INFORMATION PROVIDED section start
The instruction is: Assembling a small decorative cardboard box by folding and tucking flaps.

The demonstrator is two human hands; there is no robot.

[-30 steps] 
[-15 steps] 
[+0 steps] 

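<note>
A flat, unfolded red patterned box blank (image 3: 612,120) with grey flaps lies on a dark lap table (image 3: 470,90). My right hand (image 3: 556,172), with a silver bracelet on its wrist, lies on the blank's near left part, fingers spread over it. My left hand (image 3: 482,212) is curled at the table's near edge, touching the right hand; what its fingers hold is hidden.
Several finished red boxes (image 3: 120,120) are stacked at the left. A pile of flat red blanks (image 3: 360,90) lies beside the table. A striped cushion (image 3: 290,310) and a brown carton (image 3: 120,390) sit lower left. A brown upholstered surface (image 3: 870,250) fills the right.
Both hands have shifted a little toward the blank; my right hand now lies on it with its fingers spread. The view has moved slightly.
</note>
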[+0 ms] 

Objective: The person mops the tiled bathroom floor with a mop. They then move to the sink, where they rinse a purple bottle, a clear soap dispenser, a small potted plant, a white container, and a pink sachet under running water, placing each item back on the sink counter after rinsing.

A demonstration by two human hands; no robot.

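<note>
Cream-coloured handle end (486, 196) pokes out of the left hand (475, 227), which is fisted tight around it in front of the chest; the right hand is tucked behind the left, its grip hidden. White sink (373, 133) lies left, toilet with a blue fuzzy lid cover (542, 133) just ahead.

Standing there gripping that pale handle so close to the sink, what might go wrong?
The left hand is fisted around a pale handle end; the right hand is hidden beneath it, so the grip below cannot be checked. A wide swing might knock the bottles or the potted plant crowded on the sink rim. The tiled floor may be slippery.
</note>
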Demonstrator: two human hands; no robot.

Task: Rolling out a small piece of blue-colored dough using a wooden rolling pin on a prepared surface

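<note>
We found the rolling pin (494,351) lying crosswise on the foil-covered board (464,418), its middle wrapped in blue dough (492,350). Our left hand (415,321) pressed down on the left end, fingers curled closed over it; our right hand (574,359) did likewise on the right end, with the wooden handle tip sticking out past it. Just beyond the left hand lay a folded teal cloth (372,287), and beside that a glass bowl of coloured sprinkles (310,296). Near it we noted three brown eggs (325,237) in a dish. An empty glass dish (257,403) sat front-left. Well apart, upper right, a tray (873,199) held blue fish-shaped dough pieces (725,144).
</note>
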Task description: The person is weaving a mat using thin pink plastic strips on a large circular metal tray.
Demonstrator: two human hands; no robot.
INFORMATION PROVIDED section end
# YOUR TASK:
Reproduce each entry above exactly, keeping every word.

# SOLUTION TO THE EXERCISE:
The instruction is: Assembling a small decorative cardboard box by folding and tucking flaps.

The demonstrator is two human hands; there is no robot.

[-30 steps] 
[-15 steps] 
[+0 steps] 

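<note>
A flat, unfolded red patterned box blank (image 3: 612,120) with grey flaps lies on a dark lap table (image 3: 470,90). My right hand (image 3: 556,172), with a silver bracelet on its wrist, lies on the blank's near left part, fingers spread over it. My left hand (image 3: 482,212) is curled at the table's near edge, touching the right hand; what its fingers hold is hidden.
Several finished red boxes (image 3: 120,120) are stacked at the left. A pile of flat red blanks (image 3: 360,90) lies beside the table. A striped cushion (image 3: 290,310) and a brown carton (image 3: 120,390) sit lower left. A brown upholstered surface (image 3: 870,250) fills the right.
Both hands have shifted a little toward the blank; my right hand now lies on it with its fingers spread. The view has moved slightly.
</note>
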[+0 ms] 

Objective: The person mops the tiled bathroom floor with a mop. They then move to the sink, where they rinse a purple bottle, a clear soap dispenser, a small potted plant, a white container, and a pink sachet under running water, placing each item back on the sink counter after rinsing.

A demonstration by two human hands; no robot.

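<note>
Cream-coloured handle end (486, 196) pokes out of the left hand (475, 227), which is fisted tight around it in front of the chest; the right hand is tucked behind the left, its grip hidden. White sink (373, 133) lies left, toilet with a blue fuzzy lid cover (542, 133) just ahead.

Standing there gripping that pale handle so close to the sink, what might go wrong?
The left hand is fisted around a pale handle end; the right hand is hidden beneath it, so the grip below cannot be checked. A wide swing might knock the bottles or the potted plant crowded on the sink rim. The tiled floor may be slippery.
</note>
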Demonstrator: two human hands; no robot.

Task: Rolling out a small piece of blue-colored dough using a wooden rolling pin on a prepared surface

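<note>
We found the rolling pin (494,351) lying crosswise on the foil-covered board (464,418), its middle wrapped in blue dough (492,350). Our left hand (415,321) pressed down on the left end, fingers curled closed over it; our right hand (574,359) did likewise on the right end, with the wooden handle tip sticking out past it. Just beyond the left hand lay a folded teal cloth (372,287), and beside that a glass bowl of coloured sprinkles (310,296). Near it we noted three brown eggs (325,237) in a dish. An empty glass dish (257,403) sat front-left. Well apart, upper right, a tray (873,199) held blue fish-shaped dough pieces (725,144).
</note>
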Task description: The person is weaving a mat using thin pink plastic strips on a large circular metal tray.
Demonstrator: two human hands; no robot.

The work on this exercise is done.